> _TASK GOAL_
Look through the entries below and count the lines that contain "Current". Reply with that number only.

> _MATERIAL TO PROCESS_
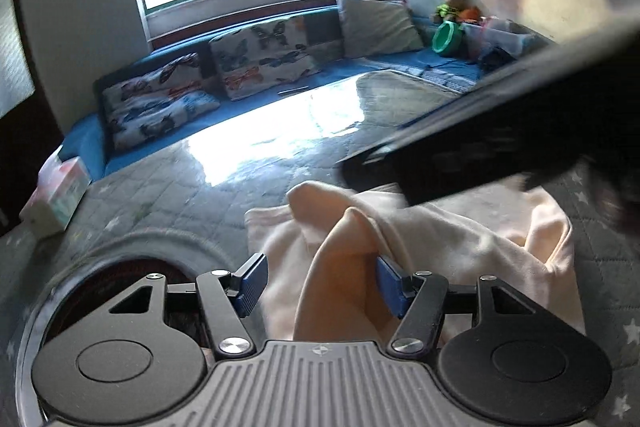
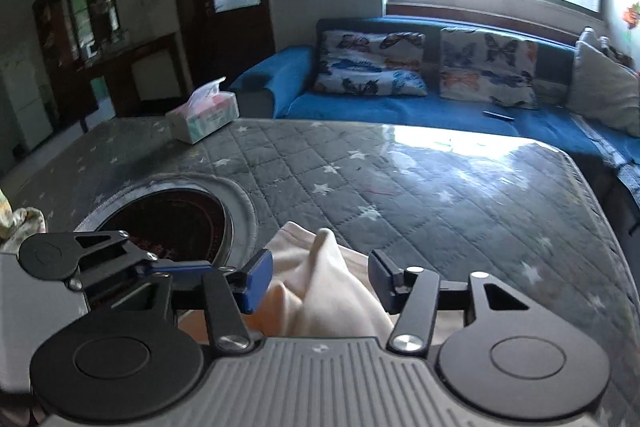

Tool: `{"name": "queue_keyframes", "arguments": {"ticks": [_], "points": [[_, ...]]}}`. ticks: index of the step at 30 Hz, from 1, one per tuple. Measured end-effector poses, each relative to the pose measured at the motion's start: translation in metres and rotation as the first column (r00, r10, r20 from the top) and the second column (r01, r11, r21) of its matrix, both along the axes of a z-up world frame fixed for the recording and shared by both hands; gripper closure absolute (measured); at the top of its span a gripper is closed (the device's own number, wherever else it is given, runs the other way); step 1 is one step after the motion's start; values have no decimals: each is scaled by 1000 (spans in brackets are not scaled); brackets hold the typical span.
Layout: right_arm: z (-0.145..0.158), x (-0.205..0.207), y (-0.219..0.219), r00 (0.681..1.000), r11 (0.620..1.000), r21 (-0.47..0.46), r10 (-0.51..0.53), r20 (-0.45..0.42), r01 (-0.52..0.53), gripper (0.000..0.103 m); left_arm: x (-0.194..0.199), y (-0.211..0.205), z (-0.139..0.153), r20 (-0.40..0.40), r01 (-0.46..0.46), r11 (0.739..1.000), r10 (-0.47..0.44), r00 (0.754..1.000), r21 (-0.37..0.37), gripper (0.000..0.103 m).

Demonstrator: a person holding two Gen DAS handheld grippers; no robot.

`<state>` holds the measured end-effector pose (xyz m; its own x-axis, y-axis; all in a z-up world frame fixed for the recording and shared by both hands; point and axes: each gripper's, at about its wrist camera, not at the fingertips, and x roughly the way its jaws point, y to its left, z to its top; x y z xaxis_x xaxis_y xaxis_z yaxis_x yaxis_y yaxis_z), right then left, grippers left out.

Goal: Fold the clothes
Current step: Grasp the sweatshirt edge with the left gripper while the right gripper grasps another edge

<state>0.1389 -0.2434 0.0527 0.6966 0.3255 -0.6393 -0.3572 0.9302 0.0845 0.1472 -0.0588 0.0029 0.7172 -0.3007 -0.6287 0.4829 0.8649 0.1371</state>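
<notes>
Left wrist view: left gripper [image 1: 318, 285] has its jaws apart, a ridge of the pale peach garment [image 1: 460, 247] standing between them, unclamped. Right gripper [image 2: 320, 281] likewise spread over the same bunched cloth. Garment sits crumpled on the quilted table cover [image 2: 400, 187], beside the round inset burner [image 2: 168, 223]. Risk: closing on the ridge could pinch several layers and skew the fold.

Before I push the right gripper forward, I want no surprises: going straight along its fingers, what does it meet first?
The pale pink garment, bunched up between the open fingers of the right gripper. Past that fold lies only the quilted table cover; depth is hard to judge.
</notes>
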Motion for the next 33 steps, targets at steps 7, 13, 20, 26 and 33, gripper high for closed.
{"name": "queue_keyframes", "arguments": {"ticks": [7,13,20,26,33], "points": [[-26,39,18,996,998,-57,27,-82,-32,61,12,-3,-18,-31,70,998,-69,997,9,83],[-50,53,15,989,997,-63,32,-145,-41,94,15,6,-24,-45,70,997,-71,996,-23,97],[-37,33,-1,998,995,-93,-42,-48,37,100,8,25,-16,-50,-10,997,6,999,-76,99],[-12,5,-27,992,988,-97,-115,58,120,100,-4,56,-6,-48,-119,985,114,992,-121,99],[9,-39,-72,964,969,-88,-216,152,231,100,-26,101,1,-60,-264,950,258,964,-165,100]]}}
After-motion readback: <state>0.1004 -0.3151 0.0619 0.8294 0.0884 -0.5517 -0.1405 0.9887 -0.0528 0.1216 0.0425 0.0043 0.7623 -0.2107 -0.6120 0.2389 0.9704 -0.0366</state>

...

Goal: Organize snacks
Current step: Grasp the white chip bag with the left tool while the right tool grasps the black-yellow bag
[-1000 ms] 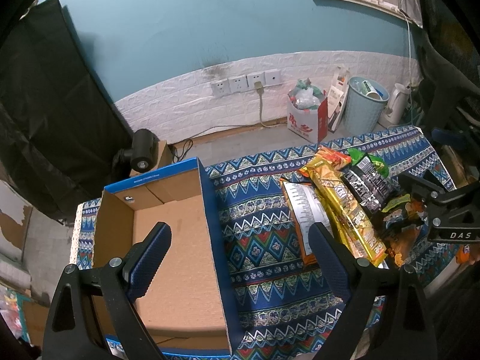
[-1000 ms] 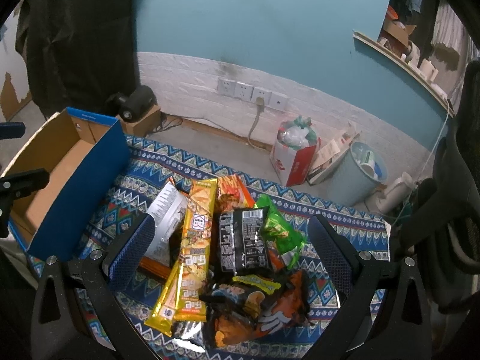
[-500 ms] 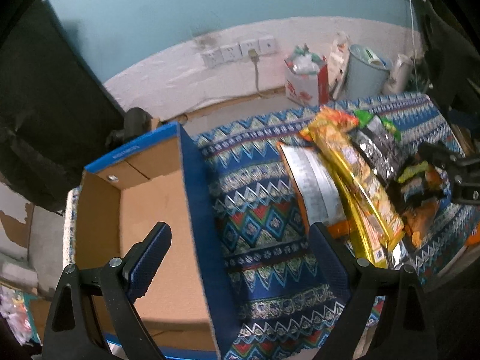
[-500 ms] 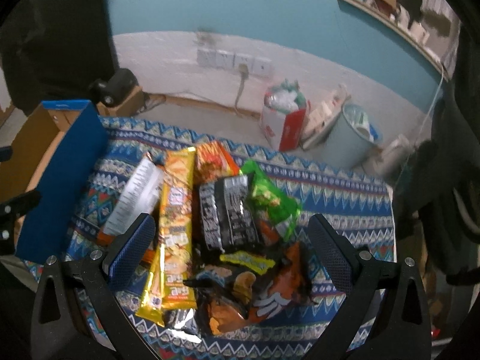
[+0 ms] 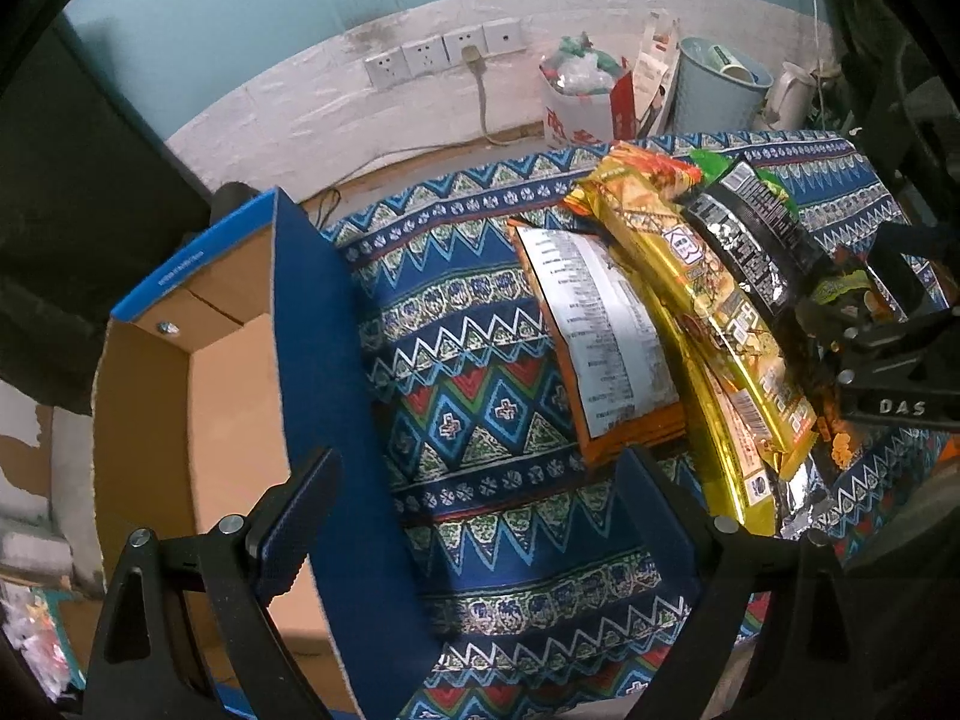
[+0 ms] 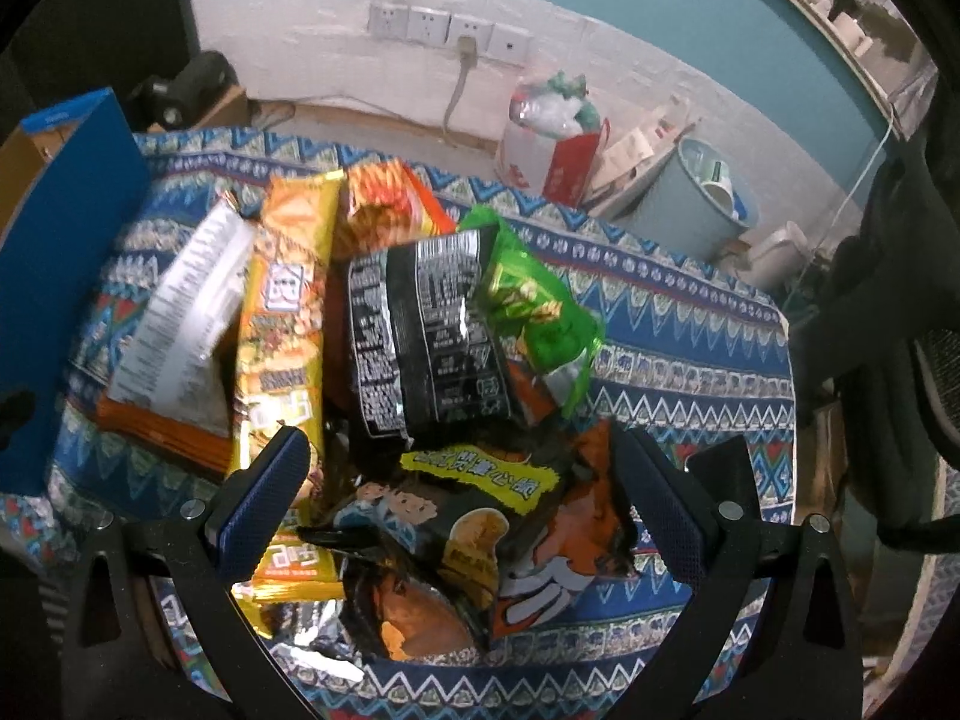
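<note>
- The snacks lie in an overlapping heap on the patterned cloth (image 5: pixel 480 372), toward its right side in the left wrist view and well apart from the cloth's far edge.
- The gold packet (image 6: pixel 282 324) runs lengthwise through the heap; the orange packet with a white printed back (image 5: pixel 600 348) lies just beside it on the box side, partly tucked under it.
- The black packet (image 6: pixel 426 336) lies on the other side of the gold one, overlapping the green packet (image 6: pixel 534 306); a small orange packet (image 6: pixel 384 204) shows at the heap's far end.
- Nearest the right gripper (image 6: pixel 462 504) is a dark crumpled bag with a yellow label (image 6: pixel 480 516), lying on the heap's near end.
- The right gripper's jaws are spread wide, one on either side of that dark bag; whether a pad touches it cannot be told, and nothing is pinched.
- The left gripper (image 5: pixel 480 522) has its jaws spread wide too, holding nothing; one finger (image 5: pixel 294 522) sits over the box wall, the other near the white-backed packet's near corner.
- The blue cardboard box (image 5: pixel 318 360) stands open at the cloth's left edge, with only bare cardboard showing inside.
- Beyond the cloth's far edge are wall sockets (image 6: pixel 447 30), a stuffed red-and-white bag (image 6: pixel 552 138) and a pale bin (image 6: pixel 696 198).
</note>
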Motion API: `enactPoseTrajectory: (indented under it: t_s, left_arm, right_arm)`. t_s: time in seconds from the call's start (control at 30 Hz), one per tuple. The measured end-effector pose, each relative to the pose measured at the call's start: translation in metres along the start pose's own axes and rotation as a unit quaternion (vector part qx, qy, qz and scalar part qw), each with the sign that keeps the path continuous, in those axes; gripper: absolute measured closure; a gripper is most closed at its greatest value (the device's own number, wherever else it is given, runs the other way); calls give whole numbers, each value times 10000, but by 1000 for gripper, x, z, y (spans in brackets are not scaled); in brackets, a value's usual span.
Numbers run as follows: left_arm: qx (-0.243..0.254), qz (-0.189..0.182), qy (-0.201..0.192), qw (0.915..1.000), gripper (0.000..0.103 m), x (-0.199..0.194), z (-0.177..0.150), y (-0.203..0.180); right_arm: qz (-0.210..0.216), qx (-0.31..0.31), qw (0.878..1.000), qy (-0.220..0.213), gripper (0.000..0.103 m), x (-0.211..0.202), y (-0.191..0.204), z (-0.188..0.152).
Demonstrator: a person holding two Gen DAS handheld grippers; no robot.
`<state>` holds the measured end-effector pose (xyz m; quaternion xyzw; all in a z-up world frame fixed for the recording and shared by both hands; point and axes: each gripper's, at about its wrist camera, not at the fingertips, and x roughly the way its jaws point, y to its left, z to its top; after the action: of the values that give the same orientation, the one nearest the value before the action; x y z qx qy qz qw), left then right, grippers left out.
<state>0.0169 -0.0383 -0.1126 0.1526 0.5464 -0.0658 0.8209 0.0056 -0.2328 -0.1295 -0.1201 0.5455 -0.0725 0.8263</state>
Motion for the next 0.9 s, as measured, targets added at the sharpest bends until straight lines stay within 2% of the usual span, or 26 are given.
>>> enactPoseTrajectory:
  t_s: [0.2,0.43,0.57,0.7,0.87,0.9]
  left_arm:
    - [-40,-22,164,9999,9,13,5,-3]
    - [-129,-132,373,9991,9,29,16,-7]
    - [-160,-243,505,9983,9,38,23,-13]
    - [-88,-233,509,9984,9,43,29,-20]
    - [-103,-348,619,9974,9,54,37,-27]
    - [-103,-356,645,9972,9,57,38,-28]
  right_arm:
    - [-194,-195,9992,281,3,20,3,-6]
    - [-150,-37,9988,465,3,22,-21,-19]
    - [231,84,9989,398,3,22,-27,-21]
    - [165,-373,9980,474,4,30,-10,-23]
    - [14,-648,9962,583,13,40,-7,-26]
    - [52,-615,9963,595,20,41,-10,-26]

> _TASK ANSWER_
2